*Rangel Alves da Costa
“Oi da casa. Abra sem medo. Apenas um velho e cansado viajante que bate à porta. Oi de casa. Abra sem medo. Venho com Deus e na sua bondade é que bato à porta...”.
Casebre de fim de mundo. Distante de tudo, com apenas uma estradinha de passagem e caminho pra todo lugar. O cavalo passava a galope, o burro levando peso no lombo, o carro-de-boi gemendo, assim a vida passando adiante. Mas muito difícil de um daqueles viajantes bater na madeira da porta para qualquer coisa, uma caneca d’água ou informação.
Alguém bate à porta. Lá de dentro não há como duvidar. E diz que é de bem, que é apenas um velho e cansado viajante. Mesmo sozinha, nada demais em ir saber o que o forasteiro deseja. Mas com muito cuidado.
“Oi de fora, oi de fora. Já ouço o seu bem dizer. Se vem com Deus chega em paz, e não há o que temer quem vem por ele guiado. E com sede não fica não. Olhando pro umbuzeiro logo adiante vai avistar uma quartinha d’água. E mais em riba uma caneca. Pode beber de matar a sede...”.
A porta, contudo, continua fechada. A experiência matuta faz da preocupação o melhor remédio para surpresas desagradáveis. A voz do outro lado, se dizendo cansada, parecia mesmo ser de pessoa de bem. Mas nunca é demais o cuidado, principalmente quando se está sozinha. No passo seguinte, a voz do viajante:
“Por Deus Nosso Senhor seja louvada tão bondosa criatura. Não há com o que pague a quem mata a sede de quem vai passando cansado e sedento. Já avisto o umbuzeiro e é pra lá o meu passo. E que o bom anjo do Senhor continue guardando a senhora e sua moradia. Inté...”.
O viajante se afastou no passo seguinte. Dentro do casebre, rente ao outro lado da porta, a mulher ouvia o caminhar por riba do mato rasteiro e seco. Não demorou muito e começou a olhar por uma fresta. E divisou o homem com a caneca à mão e se benzendo antes de despejar água da moringa.

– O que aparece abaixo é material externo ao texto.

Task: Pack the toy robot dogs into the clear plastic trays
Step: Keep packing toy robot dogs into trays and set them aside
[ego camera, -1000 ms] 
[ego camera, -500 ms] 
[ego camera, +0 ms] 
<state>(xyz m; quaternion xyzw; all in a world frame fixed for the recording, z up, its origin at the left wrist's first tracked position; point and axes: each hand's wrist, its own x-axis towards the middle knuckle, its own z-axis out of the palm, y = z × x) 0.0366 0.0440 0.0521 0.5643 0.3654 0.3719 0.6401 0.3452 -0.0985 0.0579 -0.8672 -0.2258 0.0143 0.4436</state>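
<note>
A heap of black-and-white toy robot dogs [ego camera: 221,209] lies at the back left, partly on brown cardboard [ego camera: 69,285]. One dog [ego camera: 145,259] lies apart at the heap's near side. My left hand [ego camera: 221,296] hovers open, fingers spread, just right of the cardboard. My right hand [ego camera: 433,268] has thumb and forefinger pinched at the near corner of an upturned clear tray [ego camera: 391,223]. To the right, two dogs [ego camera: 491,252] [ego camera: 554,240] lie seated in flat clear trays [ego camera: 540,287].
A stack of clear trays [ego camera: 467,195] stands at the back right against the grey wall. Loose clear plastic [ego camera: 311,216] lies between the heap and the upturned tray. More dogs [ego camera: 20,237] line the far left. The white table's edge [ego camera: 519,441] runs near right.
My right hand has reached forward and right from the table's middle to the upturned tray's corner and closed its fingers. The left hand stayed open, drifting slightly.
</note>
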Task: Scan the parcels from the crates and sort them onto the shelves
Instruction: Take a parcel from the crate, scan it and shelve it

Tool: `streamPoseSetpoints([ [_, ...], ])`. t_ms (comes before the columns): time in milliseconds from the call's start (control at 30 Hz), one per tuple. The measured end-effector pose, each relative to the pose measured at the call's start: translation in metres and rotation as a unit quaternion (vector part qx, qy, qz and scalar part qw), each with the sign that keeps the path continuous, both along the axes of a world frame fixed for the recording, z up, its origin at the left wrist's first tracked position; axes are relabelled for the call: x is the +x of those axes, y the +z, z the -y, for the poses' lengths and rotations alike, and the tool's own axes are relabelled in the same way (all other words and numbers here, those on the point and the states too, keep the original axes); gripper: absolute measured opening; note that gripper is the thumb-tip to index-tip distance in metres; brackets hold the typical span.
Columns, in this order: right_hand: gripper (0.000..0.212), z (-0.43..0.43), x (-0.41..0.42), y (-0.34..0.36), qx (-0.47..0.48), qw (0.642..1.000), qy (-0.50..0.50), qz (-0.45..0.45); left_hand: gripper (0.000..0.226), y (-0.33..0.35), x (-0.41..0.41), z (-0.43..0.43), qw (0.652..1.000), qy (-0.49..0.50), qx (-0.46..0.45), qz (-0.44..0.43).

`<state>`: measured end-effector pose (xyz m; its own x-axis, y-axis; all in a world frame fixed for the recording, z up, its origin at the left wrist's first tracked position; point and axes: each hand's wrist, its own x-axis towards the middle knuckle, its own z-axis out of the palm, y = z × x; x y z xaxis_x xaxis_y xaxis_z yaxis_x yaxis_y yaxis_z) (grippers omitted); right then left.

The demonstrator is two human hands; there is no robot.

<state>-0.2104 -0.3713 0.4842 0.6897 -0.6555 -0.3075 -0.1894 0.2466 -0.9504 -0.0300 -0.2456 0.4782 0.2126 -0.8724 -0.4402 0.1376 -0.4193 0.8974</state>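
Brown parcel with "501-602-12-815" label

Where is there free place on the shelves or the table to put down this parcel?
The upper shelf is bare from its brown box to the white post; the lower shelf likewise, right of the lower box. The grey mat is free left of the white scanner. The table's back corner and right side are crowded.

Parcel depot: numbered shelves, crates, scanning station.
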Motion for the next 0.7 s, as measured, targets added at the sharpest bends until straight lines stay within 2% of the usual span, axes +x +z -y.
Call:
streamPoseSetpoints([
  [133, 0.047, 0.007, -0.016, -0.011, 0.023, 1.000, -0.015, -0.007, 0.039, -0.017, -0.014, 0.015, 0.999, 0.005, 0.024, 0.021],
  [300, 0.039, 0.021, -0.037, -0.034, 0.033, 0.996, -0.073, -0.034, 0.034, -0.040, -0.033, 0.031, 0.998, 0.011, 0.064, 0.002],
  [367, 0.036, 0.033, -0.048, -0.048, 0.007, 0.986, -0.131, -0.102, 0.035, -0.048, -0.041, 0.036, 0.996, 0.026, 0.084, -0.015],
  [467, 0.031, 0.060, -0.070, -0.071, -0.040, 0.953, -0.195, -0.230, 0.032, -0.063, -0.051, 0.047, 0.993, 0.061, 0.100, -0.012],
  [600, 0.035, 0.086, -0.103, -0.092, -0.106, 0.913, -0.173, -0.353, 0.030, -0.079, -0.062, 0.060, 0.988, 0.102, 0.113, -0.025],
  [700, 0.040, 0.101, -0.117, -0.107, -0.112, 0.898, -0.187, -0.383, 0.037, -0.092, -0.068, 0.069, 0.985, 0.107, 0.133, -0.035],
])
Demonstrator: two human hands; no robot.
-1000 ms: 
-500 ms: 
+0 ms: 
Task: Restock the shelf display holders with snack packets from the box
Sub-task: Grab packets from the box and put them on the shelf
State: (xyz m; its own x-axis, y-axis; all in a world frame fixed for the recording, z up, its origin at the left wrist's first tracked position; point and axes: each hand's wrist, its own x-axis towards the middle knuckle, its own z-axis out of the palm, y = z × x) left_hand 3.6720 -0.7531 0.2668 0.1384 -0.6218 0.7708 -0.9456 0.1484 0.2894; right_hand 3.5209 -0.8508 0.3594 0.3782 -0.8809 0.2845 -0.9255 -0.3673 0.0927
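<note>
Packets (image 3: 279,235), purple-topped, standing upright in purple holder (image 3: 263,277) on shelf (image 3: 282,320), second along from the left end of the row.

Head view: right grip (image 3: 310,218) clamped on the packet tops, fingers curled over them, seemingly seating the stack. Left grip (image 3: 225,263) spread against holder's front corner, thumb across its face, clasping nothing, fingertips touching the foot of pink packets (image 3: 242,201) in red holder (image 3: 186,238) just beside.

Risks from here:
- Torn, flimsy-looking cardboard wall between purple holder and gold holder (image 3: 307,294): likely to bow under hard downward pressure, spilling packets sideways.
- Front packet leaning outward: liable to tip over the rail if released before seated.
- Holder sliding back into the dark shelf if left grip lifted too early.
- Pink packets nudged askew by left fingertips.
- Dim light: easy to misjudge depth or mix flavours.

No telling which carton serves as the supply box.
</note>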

Um homem temente a Deus, agradecido pela caneca d’água que mata a sede. Deve ser uma bondosa alma que segue um destino desconhecido. Pensou a mulher enquanto se mantinha com o olho na abertura da madeira. E depois avistou quando ele arriou o embornal num canto e se deitou naquele sombreado de paz e sossego.
A visão do envelhecido homem ali deitado logo após matar a sede, foi despertando entristecimento na mulher. Uma tristeza diferente, piedosa, como se a alma estivesse lendo além da visão. E logo imaginou a fome naquele velho, e talvez uma fome grande, de muitas léguas caminhadas sem um pedaço de nada pra mastigar.
Mas ela era pobre e nada tinha a oferecer para alimentar aquele senhor que talvez estivesse faminto. Baixou a cabeça, pensou e pensou. Os olhos molhados agora turvavam a visão do mundo lá fora. Então se encaminhou até a cozinha e se pôs a revirar em busca de alimento.
Numa lata, com a comida preparada para quando o marido fosse caçar, encontrou um pedaço de preá assado misturado a farinha seca. Era a comida mais usual por ali, a farinha seca com pedaço de qualquer coisa, de preá, rapadura, de nambu ou codorna. Esquentou um café e lá se foi rumo à porta. E, já do lado de fora, gritou:
“Meu sinhô, ô meu sinhô. Se dorme se alevante, se puder chegue até aqui. Tenho um pouco de comida e um tantinho de café. É pouca coisa, mas tudo que na fartura é riqueza. Pensei que além da sede também estivesse com fome. Entonce aceite esse arremediação”.
O velho senhor comia de fazer os olhos brilharem. Com a mão mesmo, jogava um punhado de farinha na boca e depois tomava um gole do café. Talvez fome de mais de dia, certeza. Ali o melhor prato do mundo, a melhor comida do mundo. Aquela fome não era exigente de nada, apenas de qualquer comida. E se fez novo, pronto para seguir adiante, na sua caminhada de destino desconhecido.
“Não sei nem como agradecer, minha boa senhora. Há um céu nesse lugar e a senhora é anjo de bondade. Mas gora tenho de ir. Inté mais. Matei a sede, comi do pão, fique com Deus...”.